Another Thanksgiving is quickly approaching which means many of us will be succumbing to tryptophan-induced naps after gobbling down the classic turkey feast. But I have a few turkey friends who would like to point out that some humans may have tryptophan-o-phobia (a word I totally made up to meet my needs — it means an aversion to naps; an unbelievable concept, in my honest opinion). Do my turkey friends have a hidden agenda? Of course, they do: don’t eat turkey on Thanksgiving.

These same turkey friends also kindly pointed out that eating cranberries will not make me sleepy, and they have amazing nutritional properties. Now the word “amazing” might be too strong, but my turkey pals have been known to use fowl-mouthed exaggeration in order to sway my opinion. Clever turkeys.

So, I agreed to create a reading list with a cranberry-ish theme even though, as I pointed out to my friendly gobblers, there aren’t a lot of books about cranberries. Their reply? Don’t let it bog you down. Witty turkeys.

Here it goes …

  • “The Complete Guide to Edible Wild Plants, Mushrooms, Fruits, and Nuts: Finding, Identifying, and Cooking” by Katie Letcher Lyle.

Personally, I prefer domestic cranberries that come in a bag and are completely tame. But if you fancy wild cranberries, check out this guide, pronto.

  • “The Cranberry Cookbook: Year-Round Dishes from Bog to Table” by Sally Pasley Vargas.

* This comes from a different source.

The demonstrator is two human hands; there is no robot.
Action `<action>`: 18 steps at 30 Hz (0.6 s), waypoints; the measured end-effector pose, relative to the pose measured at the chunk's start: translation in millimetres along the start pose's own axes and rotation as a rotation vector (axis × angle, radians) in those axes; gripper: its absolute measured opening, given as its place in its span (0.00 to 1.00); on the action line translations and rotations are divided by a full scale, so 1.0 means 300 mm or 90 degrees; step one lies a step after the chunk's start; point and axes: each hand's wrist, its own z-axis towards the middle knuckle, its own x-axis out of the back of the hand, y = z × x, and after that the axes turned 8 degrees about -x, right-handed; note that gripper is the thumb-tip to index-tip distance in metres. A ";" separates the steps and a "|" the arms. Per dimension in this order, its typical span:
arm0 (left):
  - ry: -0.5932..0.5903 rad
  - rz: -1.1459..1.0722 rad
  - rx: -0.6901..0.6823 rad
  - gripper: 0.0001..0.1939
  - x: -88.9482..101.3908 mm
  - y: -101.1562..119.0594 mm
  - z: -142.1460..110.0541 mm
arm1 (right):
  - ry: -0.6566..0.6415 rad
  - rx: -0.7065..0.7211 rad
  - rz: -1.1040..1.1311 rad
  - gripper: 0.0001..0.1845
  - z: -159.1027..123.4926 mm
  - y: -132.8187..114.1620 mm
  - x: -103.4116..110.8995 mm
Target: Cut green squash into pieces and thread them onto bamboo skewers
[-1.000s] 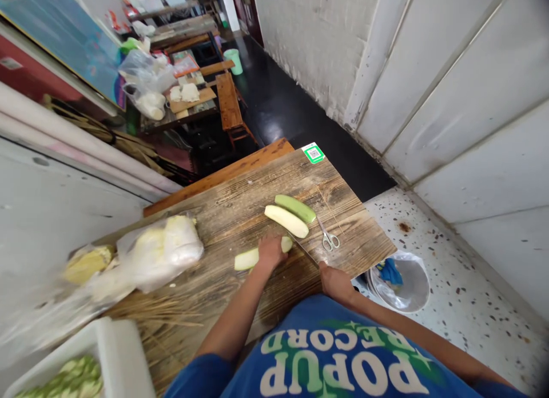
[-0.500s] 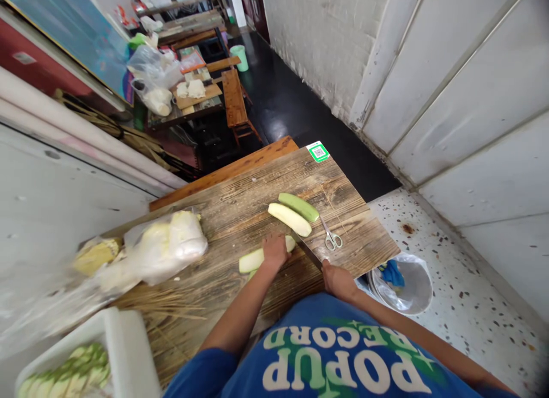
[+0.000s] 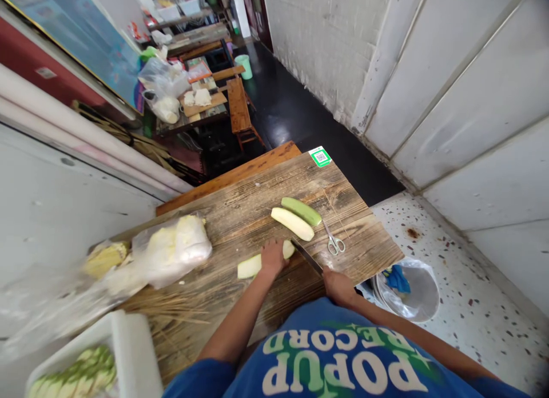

Lacking cranberry inspiration in your cooking? Well, my friends, there’s more to cranberries than sauce, so check out The Cranberry Cookbook and astound your diners with creative recipes.

  • “Perfect Palettes: Inspirational Color Schemes for the Home Decorator” by Stephanie Hoppen.

I know what you’re thinking. I must have gone ’round the “cranberry bend” because what does home decoration have to do with today’s topic? Let me explain. Cranberry and orange aren’t just edibles — they’re colors, too, and they look fabulous together! Get your cranberry on with help from Stephanie Hoppen’s colorful advice.

  • “Time for Cranberries” written by Lisl H. Detlefsen, illustrated by Jed Henry.

Why should adults have all of the cranberry reading fun? This informative picture book explains what a cranberry harvest is like (floating berries equal awesome sauce), and it gives kids a chance to learn how food gets from farm to table.

  • “Twain’s Feast: Searching for America’s Lost Foods in the Footsteps of Samuel Clemens” by Andrew Beahrs.

Mark Twain — and cranberries? Trust me, there’s a connection. While touring Europe during the winter of 1879, Twain found himself longing for American cuisine. He decided to write down a fantasy menu of sorts, and while some of his choices might not sound appealing to today’s readers — frog, possum, sheepshead and croakers (two forms of seafood, by the way) — others are very familiar like roast turkey, Thanksgiving-style and cranberry sauce. Andrew Beahrs digs into the lost foods on Twain’s menu in this unique read.

  • “Washington’s Cranberry Coast” by Sydney Stevens.

The state of Washington has its very own cranberry history. Check out Sydney Stevens’ book for a berry fascinating read.